You may not have heard of qigong (pronounced “chee-kung”), but you’re almost certainly familiar with tai chi, the ancient form of Chinese exercise. Qi (sometimes spelled “chi”) means breath or energy, and gong means work. So qigong means energy or breath work, and tai chi is the moving or exercise form of qigong. Unlike tai chi, however, qigong is not related to the martial arts.
While self-treatment should never replace competent medical care, the practice of qigong may complement whatever treatment you’re receiving from your doctor.
It entails specific body postures, gentle movement, rhythmic breathing and visualization. The gentle, flowing qigong exercises can help calm the body and mind, as well as replenish energy depleted by day-to-day stress, poor health habits, or illness. It has been reported to benefit such diverse conditions as depression and anxiety, headaches and other chronic pain, addictions, insomnia, and heart ailments, including high blood pressure. It also has been shown to improve circulation, balance and muscle control. Studies done at the University of California, Irvine, have shown that the practice of qigong increases both alpha waves in the brain, which are calming, and beta waves, which help to sharpen focus.
Not bad for a low-impact, equipment-free, low-cost or even free activity!
The postures and breathing techniques are simple enough that anyone, at any age and in any state of health, can learn them, quickly and easily. Unlike tai chi, there are no long forms to memorize. Qigong may be done standing, sitting or even lying down—different exercises have different requirements. It can be done anywhere indoors or outdoors, in any comfortable, loose-fitting clothing. You can even do some of the postures, movements, breathing and visualizations while standing in line, and no one will know!
You can take classes in qigong (costs average $10-$20 per class), learn from a book or DVD, or from the numerous online courses available.
Meanwhile, here’s a quick exercise that will introduce you to the immediate benefits of qigong.
Stand with your feet comfortably apart, tailbone tucked under.
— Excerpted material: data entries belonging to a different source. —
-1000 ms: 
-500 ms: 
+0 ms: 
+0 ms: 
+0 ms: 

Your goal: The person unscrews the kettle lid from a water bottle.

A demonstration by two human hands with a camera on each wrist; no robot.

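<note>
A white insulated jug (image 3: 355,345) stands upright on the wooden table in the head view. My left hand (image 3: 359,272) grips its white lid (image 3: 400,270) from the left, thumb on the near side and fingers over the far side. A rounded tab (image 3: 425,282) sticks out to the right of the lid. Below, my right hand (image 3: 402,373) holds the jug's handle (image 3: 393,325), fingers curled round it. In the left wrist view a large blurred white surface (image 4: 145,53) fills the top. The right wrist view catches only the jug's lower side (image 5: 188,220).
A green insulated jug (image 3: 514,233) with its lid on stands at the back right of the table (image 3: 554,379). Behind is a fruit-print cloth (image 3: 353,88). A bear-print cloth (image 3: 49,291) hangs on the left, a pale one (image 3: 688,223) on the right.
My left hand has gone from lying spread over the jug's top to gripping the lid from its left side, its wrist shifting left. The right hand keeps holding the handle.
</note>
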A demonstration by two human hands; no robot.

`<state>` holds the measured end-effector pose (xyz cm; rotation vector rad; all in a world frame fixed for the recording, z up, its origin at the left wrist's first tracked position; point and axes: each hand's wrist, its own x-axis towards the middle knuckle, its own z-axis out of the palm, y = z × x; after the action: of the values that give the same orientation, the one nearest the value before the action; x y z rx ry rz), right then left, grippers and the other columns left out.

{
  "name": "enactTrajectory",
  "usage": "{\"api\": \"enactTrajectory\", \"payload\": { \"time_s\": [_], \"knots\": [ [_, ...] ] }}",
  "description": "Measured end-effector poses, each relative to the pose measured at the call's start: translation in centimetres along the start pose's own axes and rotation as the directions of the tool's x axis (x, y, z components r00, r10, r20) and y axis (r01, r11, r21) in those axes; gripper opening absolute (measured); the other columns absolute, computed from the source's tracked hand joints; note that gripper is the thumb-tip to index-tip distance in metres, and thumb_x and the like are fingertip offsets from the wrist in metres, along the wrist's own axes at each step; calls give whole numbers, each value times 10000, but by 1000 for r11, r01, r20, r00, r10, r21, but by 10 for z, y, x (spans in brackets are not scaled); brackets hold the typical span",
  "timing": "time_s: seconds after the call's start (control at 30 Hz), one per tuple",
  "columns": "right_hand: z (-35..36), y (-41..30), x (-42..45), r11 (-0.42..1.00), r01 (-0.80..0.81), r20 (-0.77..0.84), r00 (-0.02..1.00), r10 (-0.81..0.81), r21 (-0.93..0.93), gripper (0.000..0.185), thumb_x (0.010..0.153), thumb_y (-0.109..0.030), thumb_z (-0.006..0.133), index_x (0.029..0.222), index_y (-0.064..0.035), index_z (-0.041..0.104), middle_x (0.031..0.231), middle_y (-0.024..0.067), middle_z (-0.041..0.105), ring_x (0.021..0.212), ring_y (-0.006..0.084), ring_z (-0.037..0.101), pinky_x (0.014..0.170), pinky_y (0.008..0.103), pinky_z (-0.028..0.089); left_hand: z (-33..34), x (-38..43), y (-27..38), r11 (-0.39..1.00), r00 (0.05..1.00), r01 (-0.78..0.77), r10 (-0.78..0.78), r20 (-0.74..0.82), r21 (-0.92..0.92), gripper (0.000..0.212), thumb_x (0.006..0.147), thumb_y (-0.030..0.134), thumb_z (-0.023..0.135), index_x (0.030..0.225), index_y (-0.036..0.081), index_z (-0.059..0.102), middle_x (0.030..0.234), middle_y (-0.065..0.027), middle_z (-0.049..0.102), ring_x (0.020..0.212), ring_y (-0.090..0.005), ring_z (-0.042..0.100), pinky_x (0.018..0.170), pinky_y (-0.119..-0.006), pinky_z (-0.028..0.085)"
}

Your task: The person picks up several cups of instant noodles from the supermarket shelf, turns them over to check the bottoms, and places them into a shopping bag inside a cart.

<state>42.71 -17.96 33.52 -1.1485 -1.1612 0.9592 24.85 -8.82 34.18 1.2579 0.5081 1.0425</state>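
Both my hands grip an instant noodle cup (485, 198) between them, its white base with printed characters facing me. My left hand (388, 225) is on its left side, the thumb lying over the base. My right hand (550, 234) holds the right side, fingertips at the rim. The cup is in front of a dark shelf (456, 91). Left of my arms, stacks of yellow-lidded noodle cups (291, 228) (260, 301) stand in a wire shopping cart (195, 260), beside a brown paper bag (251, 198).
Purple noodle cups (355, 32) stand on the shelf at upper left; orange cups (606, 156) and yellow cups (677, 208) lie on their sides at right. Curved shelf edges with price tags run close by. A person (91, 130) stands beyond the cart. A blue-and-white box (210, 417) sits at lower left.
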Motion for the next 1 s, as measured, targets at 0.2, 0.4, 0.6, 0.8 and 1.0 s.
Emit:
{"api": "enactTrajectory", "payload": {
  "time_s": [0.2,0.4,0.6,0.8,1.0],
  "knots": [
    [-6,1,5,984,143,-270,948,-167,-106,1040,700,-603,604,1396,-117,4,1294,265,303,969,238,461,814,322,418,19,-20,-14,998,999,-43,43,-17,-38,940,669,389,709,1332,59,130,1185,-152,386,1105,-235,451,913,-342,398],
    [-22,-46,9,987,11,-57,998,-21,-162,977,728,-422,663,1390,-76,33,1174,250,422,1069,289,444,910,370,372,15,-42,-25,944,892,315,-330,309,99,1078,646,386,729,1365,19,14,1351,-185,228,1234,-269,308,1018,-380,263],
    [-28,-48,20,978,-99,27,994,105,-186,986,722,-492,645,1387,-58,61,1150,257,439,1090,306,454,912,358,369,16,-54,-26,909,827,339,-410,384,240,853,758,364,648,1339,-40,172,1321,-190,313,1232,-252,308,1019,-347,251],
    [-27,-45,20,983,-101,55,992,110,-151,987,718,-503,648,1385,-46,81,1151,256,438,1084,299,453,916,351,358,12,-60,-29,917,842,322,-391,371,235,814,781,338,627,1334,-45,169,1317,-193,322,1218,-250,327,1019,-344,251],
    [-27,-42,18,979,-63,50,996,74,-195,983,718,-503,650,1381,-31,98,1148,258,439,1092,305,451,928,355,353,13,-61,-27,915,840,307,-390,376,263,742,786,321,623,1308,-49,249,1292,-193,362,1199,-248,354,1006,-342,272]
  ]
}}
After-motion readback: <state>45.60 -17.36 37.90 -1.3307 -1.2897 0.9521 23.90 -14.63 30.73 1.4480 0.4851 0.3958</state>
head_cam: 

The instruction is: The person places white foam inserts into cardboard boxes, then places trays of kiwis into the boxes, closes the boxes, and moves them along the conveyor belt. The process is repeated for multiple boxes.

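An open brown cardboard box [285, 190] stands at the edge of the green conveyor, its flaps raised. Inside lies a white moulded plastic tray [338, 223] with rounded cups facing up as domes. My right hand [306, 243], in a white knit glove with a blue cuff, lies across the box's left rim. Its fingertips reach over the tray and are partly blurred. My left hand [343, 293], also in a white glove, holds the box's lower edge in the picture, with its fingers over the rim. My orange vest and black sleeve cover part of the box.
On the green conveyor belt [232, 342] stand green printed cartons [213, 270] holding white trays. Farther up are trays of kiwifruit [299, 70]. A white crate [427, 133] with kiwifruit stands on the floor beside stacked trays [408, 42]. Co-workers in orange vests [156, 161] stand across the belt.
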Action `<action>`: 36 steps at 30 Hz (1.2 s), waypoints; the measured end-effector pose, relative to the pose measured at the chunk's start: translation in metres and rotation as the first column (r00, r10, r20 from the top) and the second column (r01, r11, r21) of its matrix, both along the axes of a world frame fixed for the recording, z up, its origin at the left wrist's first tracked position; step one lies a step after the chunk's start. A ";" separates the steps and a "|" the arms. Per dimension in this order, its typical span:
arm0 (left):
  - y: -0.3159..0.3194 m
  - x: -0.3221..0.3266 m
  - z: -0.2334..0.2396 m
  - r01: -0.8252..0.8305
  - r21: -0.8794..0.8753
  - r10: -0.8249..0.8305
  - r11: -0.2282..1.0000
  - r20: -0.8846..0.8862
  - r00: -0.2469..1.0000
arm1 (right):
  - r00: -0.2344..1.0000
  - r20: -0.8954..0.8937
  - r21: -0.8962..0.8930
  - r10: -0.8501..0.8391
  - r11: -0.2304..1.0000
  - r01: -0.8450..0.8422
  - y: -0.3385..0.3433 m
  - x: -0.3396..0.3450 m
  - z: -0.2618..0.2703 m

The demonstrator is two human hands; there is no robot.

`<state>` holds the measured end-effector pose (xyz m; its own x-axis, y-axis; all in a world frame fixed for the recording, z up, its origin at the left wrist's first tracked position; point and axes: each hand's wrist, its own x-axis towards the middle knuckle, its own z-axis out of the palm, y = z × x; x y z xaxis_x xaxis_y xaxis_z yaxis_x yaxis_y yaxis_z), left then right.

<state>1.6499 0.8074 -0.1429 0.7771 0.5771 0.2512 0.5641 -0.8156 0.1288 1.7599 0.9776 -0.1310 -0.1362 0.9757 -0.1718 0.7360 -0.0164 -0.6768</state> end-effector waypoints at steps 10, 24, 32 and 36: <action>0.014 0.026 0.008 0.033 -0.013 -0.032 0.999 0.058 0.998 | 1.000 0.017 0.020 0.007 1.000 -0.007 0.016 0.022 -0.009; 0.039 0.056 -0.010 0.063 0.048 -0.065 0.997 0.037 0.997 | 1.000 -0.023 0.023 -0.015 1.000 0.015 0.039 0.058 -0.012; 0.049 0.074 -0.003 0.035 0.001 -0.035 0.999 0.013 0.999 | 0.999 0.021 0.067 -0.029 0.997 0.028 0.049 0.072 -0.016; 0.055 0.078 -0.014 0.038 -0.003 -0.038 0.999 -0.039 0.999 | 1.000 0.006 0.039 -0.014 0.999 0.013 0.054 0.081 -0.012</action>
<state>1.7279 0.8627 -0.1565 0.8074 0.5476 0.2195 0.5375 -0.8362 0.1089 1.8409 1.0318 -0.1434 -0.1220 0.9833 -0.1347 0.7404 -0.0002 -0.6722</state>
Breathe slowly and deeply through your nose (your mouth stays closed).
Now slowly reach your arms overhead (as if signaling a touchdown) and imagine you’re holding a beach ball filled with positive energy. Still breathing deeply, slowly lower your hands to chest height, then pause, breathe once more, then bring your hands to your tummy, and imagine you’re guiding that positive energy into your body. Smile!